Thursday, February 9, 2012
There
There is nothing else to do. All you get in return is a bag full of candy wrappers and wads of chewing gum scraped from under school desks. Neither one of us thought of saying a prayer should the elevator cord snap suddenly and send us to a horrible, flattening death, but there we were anyway, staring forward at the doors, waiting fro them to open to a floor that resembled the one we just left, exactly the same but three floors closer to the parking lot.
Red Pennies
There's nothing but red pennies on the table top, tarnished copper coins that have travelled the length of the city with once being drawn out by fumbling fingers seeking bus fare, or that last two pennies offered in a purchase to round out the change to some even, coin-less denomination.
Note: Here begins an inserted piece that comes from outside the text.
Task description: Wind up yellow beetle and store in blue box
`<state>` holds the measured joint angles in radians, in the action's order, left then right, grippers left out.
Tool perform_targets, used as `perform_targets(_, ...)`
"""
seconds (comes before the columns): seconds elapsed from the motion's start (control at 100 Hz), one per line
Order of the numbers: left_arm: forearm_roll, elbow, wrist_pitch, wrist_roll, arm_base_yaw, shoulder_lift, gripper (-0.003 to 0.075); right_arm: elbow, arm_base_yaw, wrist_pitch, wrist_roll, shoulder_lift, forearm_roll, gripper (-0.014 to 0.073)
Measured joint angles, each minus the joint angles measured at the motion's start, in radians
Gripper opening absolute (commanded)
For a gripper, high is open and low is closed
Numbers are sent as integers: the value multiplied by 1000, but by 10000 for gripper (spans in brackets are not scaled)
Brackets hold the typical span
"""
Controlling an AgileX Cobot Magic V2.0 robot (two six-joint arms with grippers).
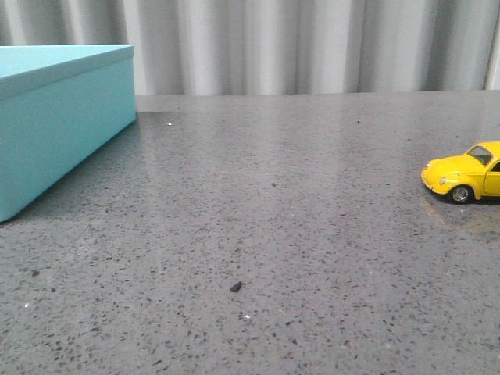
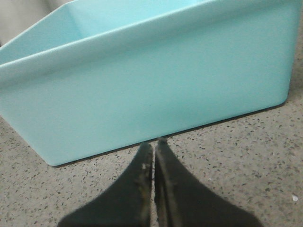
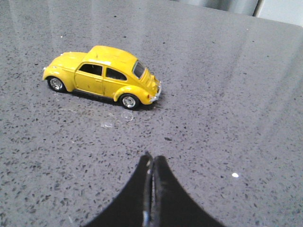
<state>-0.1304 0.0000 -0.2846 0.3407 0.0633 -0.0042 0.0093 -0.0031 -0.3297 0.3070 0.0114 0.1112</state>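
Observation:
The yellow beetle stands on its wheels at the right edge of the front view, partly cut off. It shows whole in the right wrist view, side-on. My right gripper is shut and empty, a short way from the car and apart from it. The blue box with its lid on stands at the far left. In the left wrist view its side wall fills the picture. My left gripper is shut and empty, its tips close to the base of the box. Neither gripper shows in the front view.
The grey speckled table runs back to a pale pleated curtain. A small dark crumb lies on the table near the front middle. Faint ring marks lie on the table beside the car.

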Motion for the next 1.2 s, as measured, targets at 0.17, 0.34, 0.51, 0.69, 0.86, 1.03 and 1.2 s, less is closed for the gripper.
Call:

She spreads the coins over the table with the palm of a hand and relishes the feel of industrial metal.
The aroma of the pennies reaches her nose, she can almost taste the bitterness from when she was three, always putting money in her mouth that her parents might have dumped on dresser drawers, empty ashtrays on living room coffee tables, lost between any plush cushion that have a
Her cat, Emile, who is hungry and demands with stares to be fed. She smiles. Enough here for half a newspaper, she thinks, or a single bite from a peanut butter sandwich. She pets her cat, the phone rings.